## ASSIGNMENT
Could you restate the entries below word for word and leave the images out?

## STUDY MATERIAL
----------
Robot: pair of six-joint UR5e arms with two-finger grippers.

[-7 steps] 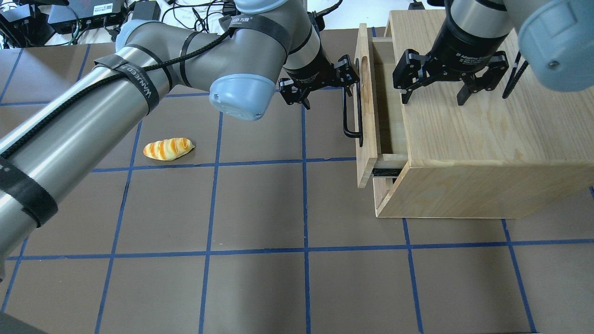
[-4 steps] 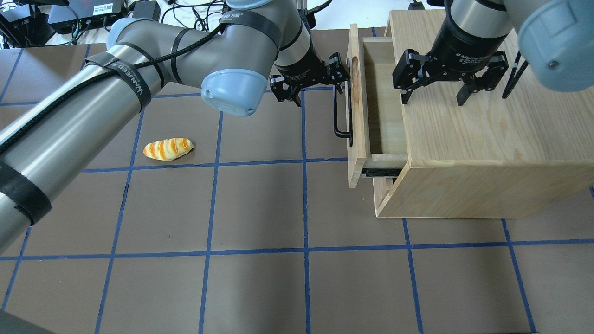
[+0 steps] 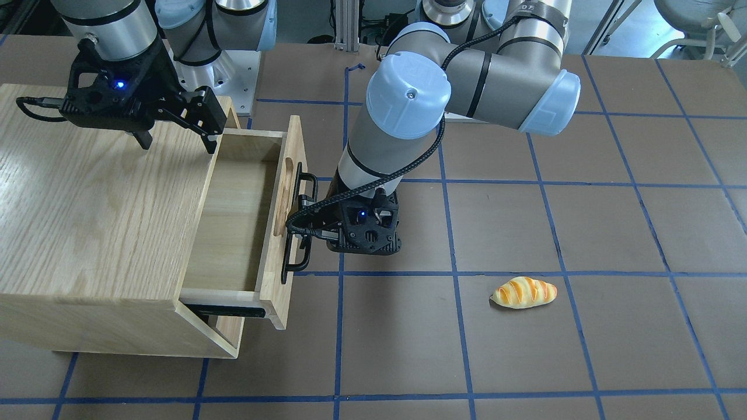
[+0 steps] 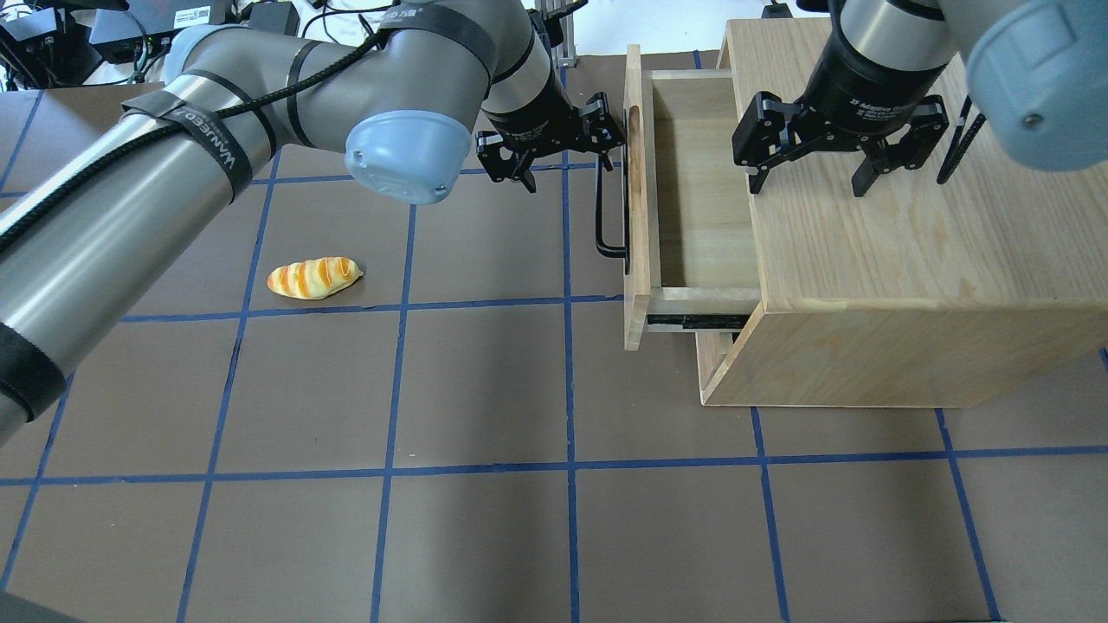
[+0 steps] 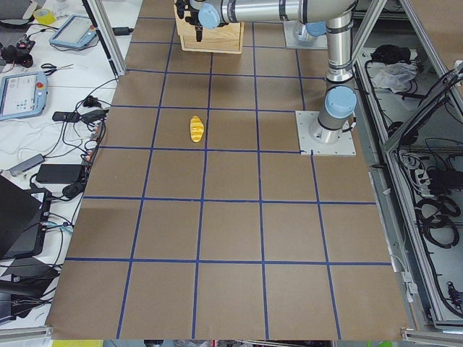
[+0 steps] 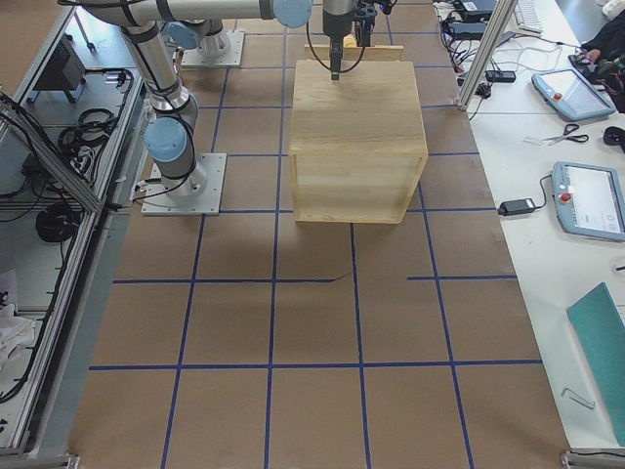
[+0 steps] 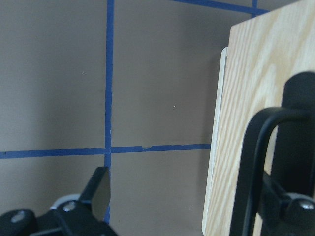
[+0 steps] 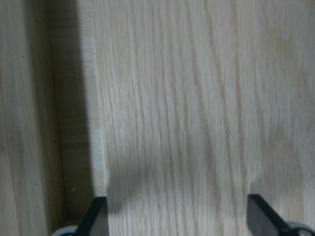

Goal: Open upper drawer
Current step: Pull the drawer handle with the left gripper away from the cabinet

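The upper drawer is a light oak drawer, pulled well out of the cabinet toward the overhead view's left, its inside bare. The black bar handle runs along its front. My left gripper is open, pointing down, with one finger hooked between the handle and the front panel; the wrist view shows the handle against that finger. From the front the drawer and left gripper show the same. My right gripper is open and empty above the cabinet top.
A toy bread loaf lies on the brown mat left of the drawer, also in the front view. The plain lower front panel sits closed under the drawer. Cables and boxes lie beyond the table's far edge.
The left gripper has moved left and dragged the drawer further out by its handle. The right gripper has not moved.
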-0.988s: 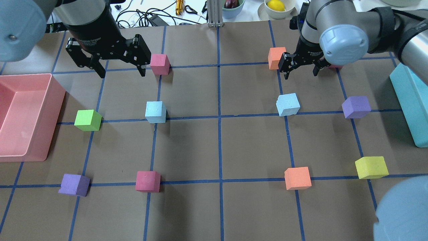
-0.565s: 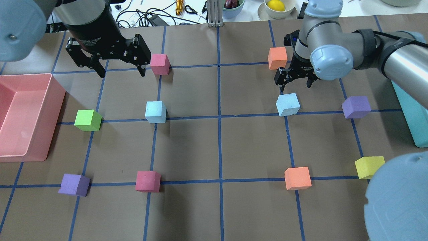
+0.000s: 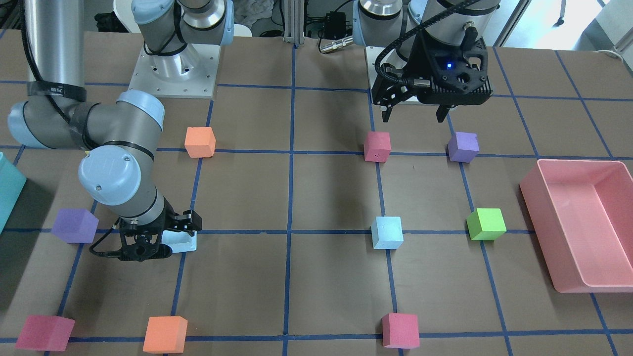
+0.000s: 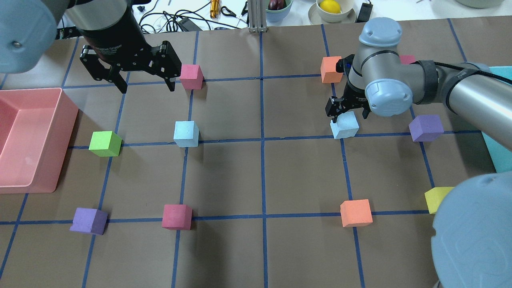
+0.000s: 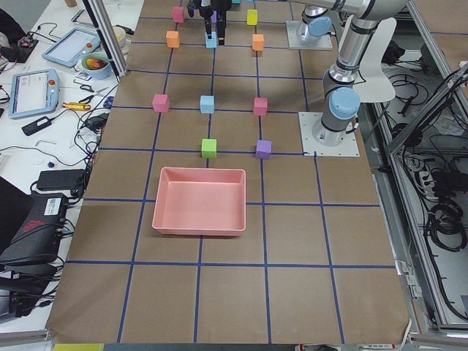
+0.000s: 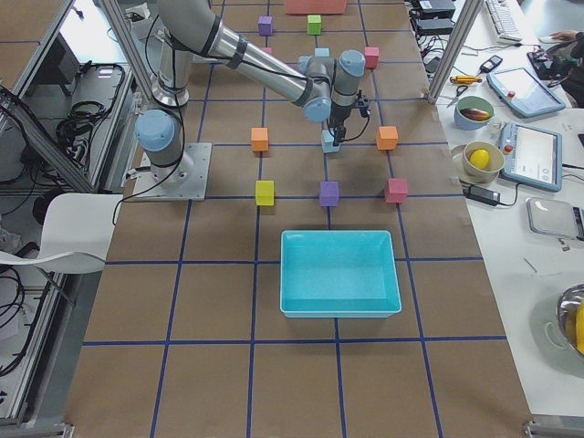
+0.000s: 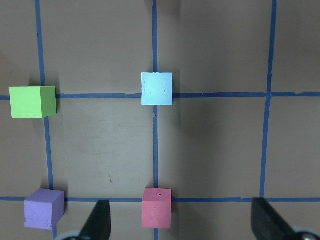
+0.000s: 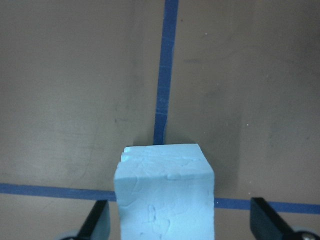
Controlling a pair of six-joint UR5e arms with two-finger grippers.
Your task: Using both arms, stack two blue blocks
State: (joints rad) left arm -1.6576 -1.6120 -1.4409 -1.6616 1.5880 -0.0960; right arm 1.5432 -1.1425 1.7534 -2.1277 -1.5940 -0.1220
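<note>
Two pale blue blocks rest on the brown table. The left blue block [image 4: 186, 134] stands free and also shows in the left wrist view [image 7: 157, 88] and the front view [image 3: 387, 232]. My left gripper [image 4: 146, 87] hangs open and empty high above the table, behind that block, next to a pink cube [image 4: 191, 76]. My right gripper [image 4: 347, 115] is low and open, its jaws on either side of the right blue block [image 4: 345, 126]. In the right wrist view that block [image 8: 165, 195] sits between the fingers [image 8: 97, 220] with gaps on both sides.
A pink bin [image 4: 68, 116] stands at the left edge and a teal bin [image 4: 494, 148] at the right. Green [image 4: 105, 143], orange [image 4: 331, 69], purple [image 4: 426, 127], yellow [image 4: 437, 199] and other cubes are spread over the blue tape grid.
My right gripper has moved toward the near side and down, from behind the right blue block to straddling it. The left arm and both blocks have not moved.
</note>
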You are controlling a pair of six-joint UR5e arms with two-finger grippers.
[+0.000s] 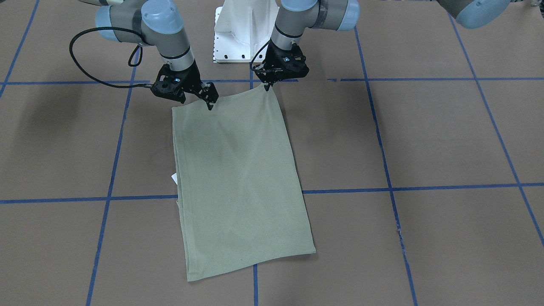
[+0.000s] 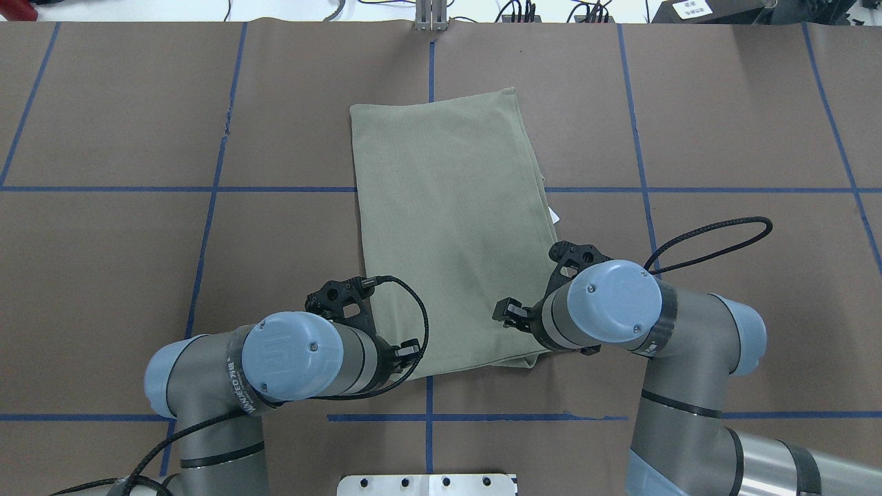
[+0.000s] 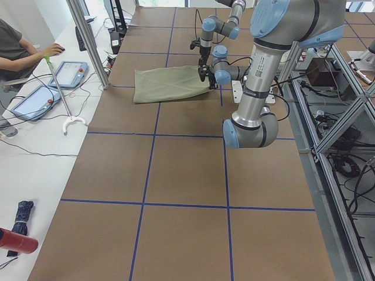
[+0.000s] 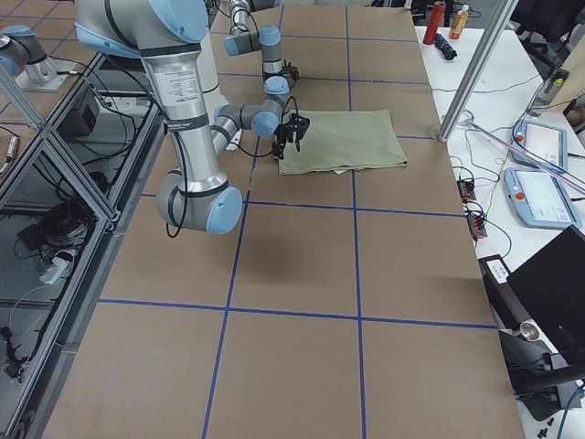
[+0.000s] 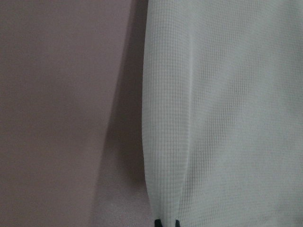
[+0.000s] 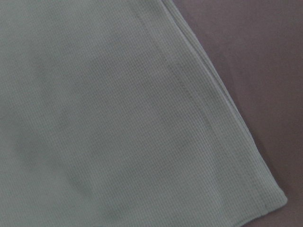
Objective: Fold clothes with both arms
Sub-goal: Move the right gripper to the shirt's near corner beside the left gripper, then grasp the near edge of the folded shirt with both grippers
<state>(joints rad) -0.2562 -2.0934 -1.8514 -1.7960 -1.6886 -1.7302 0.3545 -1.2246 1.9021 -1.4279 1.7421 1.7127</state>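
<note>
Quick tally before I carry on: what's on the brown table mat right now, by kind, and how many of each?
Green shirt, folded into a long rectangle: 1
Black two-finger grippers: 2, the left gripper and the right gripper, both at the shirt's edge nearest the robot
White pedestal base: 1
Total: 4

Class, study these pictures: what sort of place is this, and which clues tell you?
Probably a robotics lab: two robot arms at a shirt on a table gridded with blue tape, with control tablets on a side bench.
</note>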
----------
## PROBLEM SOLUTION
Robot: pair of six-joint UR5e arms with two-finger grippers.

[-7 steps] 
[-4 steps] 
[+0 steps] 
[+0 steps] 
[+0 steps] 
[+0 steps] 
[+0 steps] 
[+0 steps] 

Goal: Open upper drawer
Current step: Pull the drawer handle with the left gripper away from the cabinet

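The upper drawer is a light oak drawer, pulled well out of the cabinet toward the overhead view's left, its inside bare. The black bar handle runs along its front. My left gripper is open, pointing down, with one finger hooked between the handle and the front panel; the wrist view shows the handle against that finger. From the front the drawer and left gripper show the same. My right gripper is open and empty above the cabinet top.
A toy bread loaf lies on the brown mat left of the drawer, also in the front view. The plain lower front panel sits closed under the drawer. Cables and boxes lie beyond the table's far edge.
The left gripper has moved left and dragged the drawer further out by its handle. The right gripper has not moved.
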-0.988s: 
-0.565s: 
+0.000s: 
+0.000s: 
+0.000s: 
+0.000s: 
+0.000s: 
+0.000s: 
Controlling a pair of six-joint UR5e arms with two-finger grippers.
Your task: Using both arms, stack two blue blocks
State: (joints rad) left arm -1.6576 -1.6120 -1.4409 -1.6616 1.5880 -0.0960; right arm 1.5432 -1.1425 1.7534 -2.1277 -1.5940 -0.1220
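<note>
Two pale blue blocks rest on the brown table. The left blue block [image 4: 186, 134] stands free and also shows in the left wrist view [image 7: 157, 88] and the front view [image 3: 387, 232]. My left gripper [image 4: 146, 87] hangs open and empty high above the table, behind that block, next to a pink cube [image 4: 191, 76]. My right gripper [image 4: 347, 115] is low and open, its jaws on either side of the right blue block [image 4: 345, 126]. In the right wrist view that block [image 8: 165, 195] sits between the fingers [image 8: 97, 220] with gaps on both sides.
A pink bin [image 4: 68, 116] stands at the left edge and a teal bin [image 4: 494, 148] at the right. Green [image 4: 105, 143], orange [image 4: 331, 69], purple [image 4: 426, 127], yellow [image 4: 437, 199] and other cubes are spread over the blue tape grid.
My right gripper has moved toward the near side and down, from behind the right blue block to straddling it. The left arm and both blocks have not moved.
</note>
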You are controlling a pair of six-joint UR5e arms with two-finger grippers.
[+0.000s] 
[+0.000s] 
[+0.000s] 
[+0.000s] 
[+0.000s] 
[+0.000s] 
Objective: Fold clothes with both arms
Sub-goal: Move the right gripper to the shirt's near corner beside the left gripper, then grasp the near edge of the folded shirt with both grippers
<state>(joints rad) -0.2562 -2.0934 -1.8514 -1.7960 -1.6886 -1.7302 0.3545 -1.2246 1.9021 -1.4279 1.7421 1.7127</state>
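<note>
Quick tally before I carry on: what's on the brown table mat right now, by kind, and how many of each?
Green shirt, folded into a long rectangle: 1
Black two-finger grippers: 2, the left gripper and the right gripper, both at the shirt's edge nearest the robot
White pedestal base: 1
Total: 4

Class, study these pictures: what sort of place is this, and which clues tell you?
Probably a robotics lab: two robot arms at a shirt on a table gridded with blue tape, with control tablets on a side bench.
</note>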

The exercise is done now.